I am a great believer. In almost anything that involves food and joy. Which means that I celebrate Easter with as much enthusiasm as I do Diwali, Eid or Hanukkah. I light candles, diyas and lanterns with equal fervour and stir up as mean a paal payasam as I do a Christmas pudding. But for me Easter has special memories, as a time when I was younger, slimmer, happier and madder (yes, that is possible, I assure you).
Many years ago, when I was a child and lived occasionally in Europe (as it was then, not EU as it is now), Easter was unusual, to say the least. With American friends in a German town, it became a mish-mash of local tradition and foreign festivity, with Easter eggs mixed up with willow branches, mixed up with ‘bunny gardens’ mixed up with daffodils. There was marzipan and chocolate, pies and pastries, fresh bread and the equivalent of hot cross buns. And lots of children running egg races and doing egg hunts, cheered on by adults wearing absurd bunny ears and hopping around looking totally ridiculous and entirely charming.
When, as a somewhat older person I took off to live for a while in the United States as a college student, I had a readymade family to celebrate Easter with. I was – and still am, I am assured – their ‘Indian daughter’ and had, once their children had gone off to various colleges, my ‘own’ room, decorated with textiles from home. I was included in all the festivals that they took seriously and went to church services with perhaps more curious delight than I had ever shown apropos a temple visit. And we ate, lots of delicious food of uncertain provenance – since most Easter feasts were pot-luck events – that was all relished and polished off to the last crumb at the bottom of the serving dish.

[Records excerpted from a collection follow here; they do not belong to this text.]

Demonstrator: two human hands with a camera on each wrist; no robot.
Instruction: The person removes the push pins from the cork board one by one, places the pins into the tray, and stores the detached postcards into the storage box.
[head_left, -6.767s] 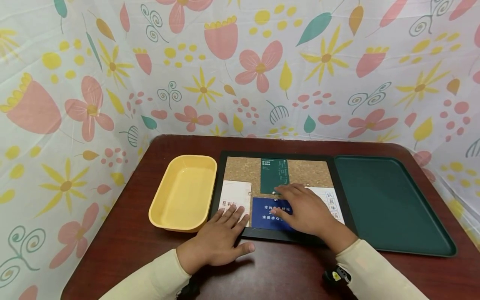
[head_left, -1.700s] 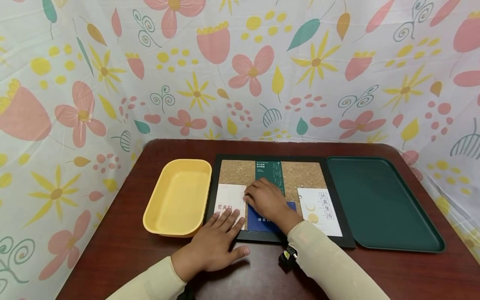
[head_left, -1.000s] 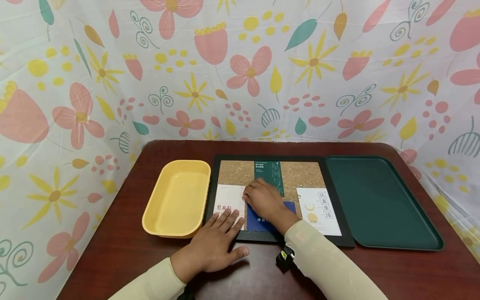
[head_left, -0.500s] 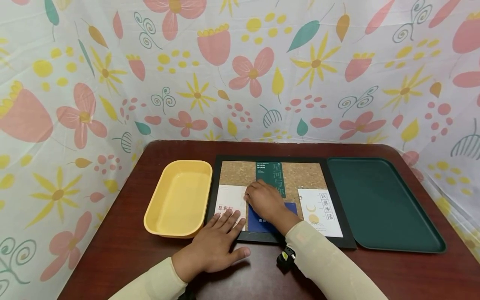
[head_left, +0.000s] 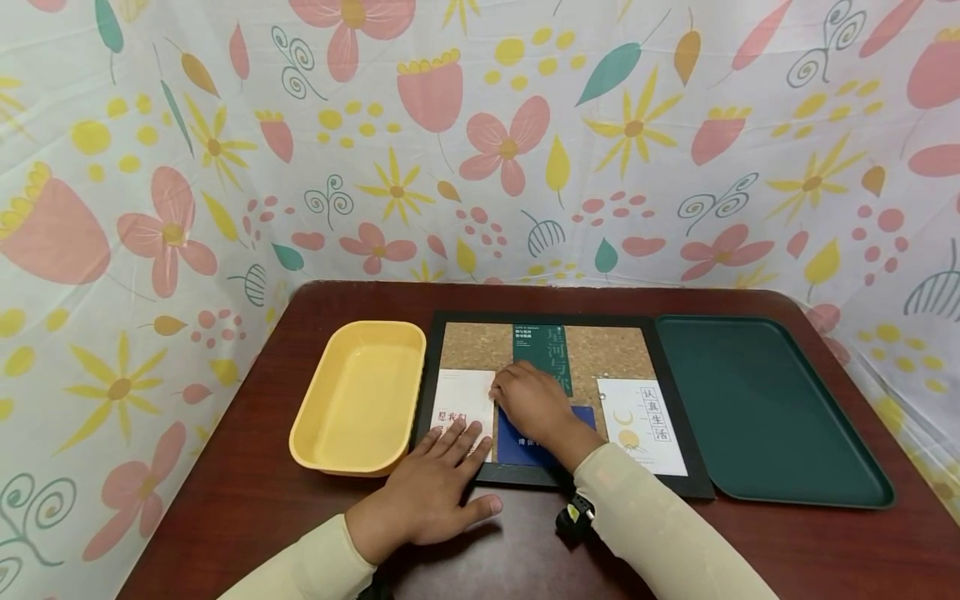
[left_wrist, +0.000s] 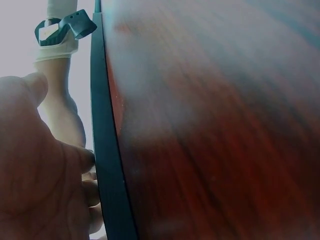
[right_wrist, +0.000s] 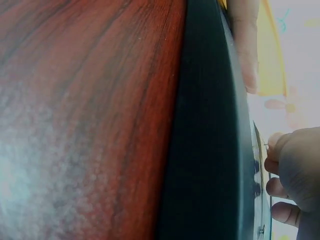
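Observation:
A black-framed cork board [head_left: 611, 350] lies on the table with several cards on it. My left hand [head_left: 427, 492] rests with spread fingers over its lower left edge and the white card [head_left: 465, 392] there. My right hand [head_left: 532, 404] has its fingertips at that card's right edge, partly covering the blue card [head_left: 517, 450] and the lower part of the green card [head_left: 542, 350]. In the right wrist view, those curled fingers pinch what looks like a small push pin [right_wrist: 266, 145], mostly hidden. Another white card [head_left: 637, 433] lies at the right, with a clear push pin [head_left: 602, 397] near its upper left edge.
Left of the board stands a yellow tub [head_left: 360, 400]. A dark green tray [head_left: 772, 408] lies against the right side of the frame. The reddish-brown table [head_left: 517, 542] extends in front, and a flowered cloth [head_left: 480, 233] hangs behind.
Since the oldest frame, my right hand has moved left from beside the right white card to the left white card's edge. Over the last second, both hands stay nearly still.

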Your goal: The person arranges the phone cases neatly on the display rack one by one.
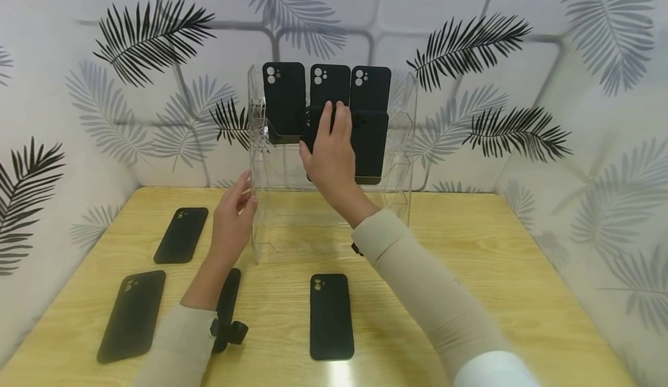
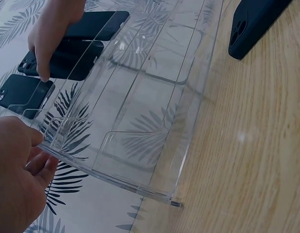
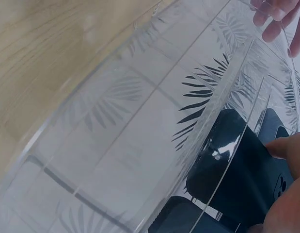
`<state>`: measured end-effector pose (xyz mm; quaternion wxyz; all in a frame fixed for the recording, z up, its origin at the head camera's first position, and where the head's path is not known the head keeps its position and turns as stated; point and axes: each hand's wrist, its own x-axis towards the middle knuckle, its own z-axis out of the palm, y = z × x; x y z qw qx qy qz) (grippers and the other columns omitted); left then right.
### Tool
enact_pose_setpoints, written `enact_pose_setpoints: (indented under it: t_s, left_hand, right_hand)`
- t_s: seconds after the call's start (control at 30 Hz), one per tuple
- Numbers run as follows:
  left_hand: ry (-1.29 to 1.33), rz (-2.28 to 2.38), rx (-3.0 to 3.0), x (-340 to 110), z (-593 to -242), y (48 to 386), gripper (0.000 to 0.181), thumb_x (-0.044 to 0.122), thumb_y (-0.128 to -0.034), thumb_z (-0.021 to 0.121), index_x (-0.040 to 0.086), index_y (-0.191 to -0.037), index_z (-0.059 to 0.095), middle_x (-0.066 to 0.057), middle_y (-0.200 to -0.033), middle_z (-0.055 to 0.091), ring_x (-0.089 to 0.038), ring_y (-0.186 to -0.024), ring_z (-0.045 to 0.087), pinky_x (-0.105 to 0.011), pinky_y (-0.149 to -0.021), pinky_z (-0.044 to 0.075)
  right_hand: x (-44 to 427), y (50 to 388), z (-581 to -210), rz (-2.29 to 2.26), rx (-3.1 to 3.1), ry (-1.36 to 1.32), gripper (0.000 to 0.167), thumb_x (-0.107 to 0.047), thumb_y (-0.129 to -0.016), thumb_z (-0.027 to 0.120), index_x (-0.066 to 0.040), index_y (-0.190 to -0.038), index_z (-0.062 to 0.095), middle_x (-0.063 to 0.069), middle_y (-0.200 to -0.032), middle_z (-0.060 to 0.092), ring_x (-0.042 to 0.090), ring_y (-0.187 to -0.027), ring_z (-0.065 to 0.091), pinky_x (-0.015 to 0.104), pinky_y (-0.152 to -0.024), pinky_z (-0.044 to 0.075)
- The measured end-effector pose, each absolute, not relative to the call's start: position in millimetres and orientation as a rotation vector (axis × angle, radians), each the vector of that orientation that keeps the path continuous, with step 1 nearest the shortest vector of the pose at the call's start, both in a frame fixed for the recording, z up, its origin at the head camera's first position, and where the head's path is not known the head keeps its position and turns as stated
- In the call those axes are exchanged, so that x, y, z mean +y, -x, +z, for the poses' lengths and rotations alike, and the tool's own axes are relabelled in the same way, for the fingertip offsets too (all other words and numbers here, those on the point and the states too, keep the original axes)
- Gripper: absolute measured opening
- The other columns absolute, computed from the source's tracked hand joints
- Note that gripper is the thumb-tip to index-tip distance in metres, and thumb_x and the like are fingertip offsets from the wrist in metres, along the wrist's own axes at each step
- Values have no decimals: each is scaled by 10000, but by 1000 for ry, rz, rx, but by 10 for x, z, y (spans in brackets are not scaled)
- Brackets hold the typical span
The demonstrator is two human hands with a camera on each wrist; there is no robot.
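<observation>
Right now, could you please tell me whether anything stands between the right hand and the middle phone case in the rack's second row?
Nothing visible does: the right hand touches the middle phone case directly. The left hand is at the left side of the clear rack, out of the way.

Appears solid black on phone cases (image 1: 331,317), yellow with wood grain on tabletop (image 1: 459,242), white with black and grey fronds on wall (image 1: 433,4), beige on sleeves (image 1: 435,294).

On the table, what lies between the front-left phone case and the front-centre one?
Another black phone case, partly hidden by the left sleeve; the head view shows it.
</observation>
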<state>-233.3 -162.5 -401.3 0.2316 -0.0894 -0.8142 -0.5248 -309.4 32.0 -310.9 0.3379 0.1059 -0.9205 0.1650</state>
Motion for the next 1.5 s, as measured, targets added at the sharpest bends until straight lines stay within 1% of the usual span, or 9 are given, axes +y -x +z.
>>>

One very early and astonishingly cold morning, I went with my ‘foster mum’ to an Easter service on the beach. The Long Island shore is chilly at almost every conceivable time of the year. With cold winds blowing in and even colder water lashing the painfully pebbled waterfront, it was not the most joyous occasion I had ever attended, but it had an eerie beauty and a strange spiritual ambience that could never have been matched by the more sheltered – and far warmer – environs of a chapel. We stood there with hair, coats and (if possible) goosebumps flying madly about, our teeth chattering as the pastor sped through the service and the seagulls fluttered overhead. If ever there was a reason to swig the brandy served up at the reverend’s house later, the frost glittering at the tips of my eyelashes was it, but my allergies intervened and hot chocolate was my antifreeze.
What came after was more my style. My ‘family’ gave me more chocolate than I could eat in the hour after I got back to my apartment, and for a few days after that I gorged my little stout self on chocolate eggs, marzipan flowers and….but no, there was a hitch to my happiness there. I had as part of my loot a large-ish chocolate rabbit, beady black eyes and all, with all his fur (I presumed it was a ‘he’, since he had that somewhat lecherous glint in his sugar-candy eyes) carefully detailed in swirls of sweet brown stuff. Every time I reached towards him to take a bite, I imagined him looking reproachfully at me.
It got so finely balanced that I could not even break off a ear to enjoy my favourite food in its purest avatar. The rabbit sat on my work-desk for days, even weeks, still in his little clear plastic box, staring sadly at me – which could have explained why that term paper was so late – until I could take it no longer. A friend came over, I explained the situation to him and he zapped my rabbit in the microwave oven until he was a puddle of warm chocolate in a soup bowl. And, once his beady little eyes were taken out and thrown away, I managed to do the dirty – I spooned up that lovely pool of sweetness with all the relish of a starving woman deprived of chocolate for too long.
Which is the best way to celebrate Easter, methinks.